52. Quand ils furent séparés et loin l’un de l’autre, il appela l’un des deux, et il lui dit : O toi, qui as vieilli dans le crime, maintenant ils retournent contre toi ces péchés que tu as commis autrefois,

53. En rendant des jugements iniques, en condamnant les innocents, en absolvant les coupables, quand Dieu a dit : Tu ne feras mourir ni l’innocence ni le juste.

54. Si donc il est vrai que tu aies vu cette femme, dis sous quel arbre tu les as vus ensemble ? Il répondit : Sous un lentisque[10].

55. Et Daniel reprit : Tu as menti justement contre ta tête ; car l’ange qui reçoit de Dieu la parole de Dieu est déjà prêt à te fendre par le milieu du corps[11].

36. Et, ayant fait retirer celui-ci, il ordonna qu’on amenât l’autre, et il lui dit : Race de Chanaan, et non de Juda, la beauté t’a séduit, et la concupiscence a perverti ton cœur.

57. Voilà comme vous en usiez avec les filles d’Israël, et, par peur, elles cédaient à vos désirs[12] ; mais la fille de Juda n’a pu souffrir votre iniquité.

58. Maintenant donc dis-moi sous quel arbre tu les as surpris ensemble. Il répondit : Sous un houx[13].

59. Et Daniel reprit : Et toi aussi tu as menti justement contre ta tête ; car l’ange de Dieu attend le glaive à la main, et il te sciera[14] par le milieu du corps, pour vous faire mourir tous les deux.

60. Et toute la synagogue jeta de grands cris, et elle bénit Dieu, qui sauve ceux qui espèrent en lui.
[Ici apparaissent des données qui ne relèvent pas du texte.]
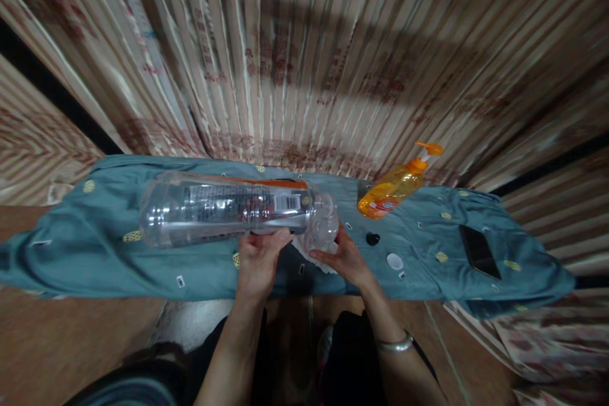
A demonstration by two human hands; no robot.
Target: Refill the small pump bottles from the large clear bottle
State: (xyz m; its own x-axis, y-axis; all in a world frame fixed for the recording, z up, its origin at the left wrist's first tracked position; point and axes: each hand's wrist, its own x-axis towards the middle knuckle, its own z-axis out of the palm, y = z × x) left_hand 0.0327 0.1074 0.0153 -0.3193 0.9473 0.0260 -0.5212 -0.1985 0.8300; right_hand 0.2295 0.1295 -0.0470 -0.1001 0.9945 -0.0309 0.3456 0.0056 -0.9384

61. Et ils s’élevèrent contre les deux vieillards ; car Daniel les avait convaincus, par leur propre bouche, d’avoir porté de faux témoignages, et on leur fit comme ils avaient voulu méchamment faire à leur prochain.

62. Afin d’exécuter la loi de Moïse[15], on les mit à mort tous les deux, et le sang innocent ne fut point versé ce jour-là.

63. Or Helcias et sa femme louèrent Dieu, au sujet de leur fille, avec Joakim, son mari, et tous leurs parents, parce qu’elle avait été reconnue sans tache.

64. Et Daniel devint grand devant le peuple, à partir de ce jour et dans la suite.

  1. C’était par une tolérance du roi des Chaldéens que les Juifs avaient le pouvoir d’être gouvernés par des hommes de leur nation.
  2. Mais qui en réalité ne cherchaient qu’à servir leurs intérêts et leurs passions.
  3. À l’insu l’un de l’autre.
  4. Expression qui équivaut à celle-ci : Selon sa coutume.
  5. On imposait les mains sur la tête de tout homme accusé d’un crime capital.
  6. Les juges étant accusateurs et témoins, le peuple prononça la sentence.
  7. On sait que la femme adultère était lapidée.
  8. Un esprit de prophétie et de sainte audace.
  9. La fonction de juge réservée aux vieillards.
  10. Arbrisseau dont les feuilles sont fendues.
  11. Comme les feuilles du lentisque.
  12. Le mot grec est plus chaste : Elles s’entretenaient avec vous.
  13. Arbrisseau dont les feuilles sont dentelées en forme de scie.
  14. Comme les feuilles du houx.
  15. Lévit., xx, 10 ; Deut., xxii, 22.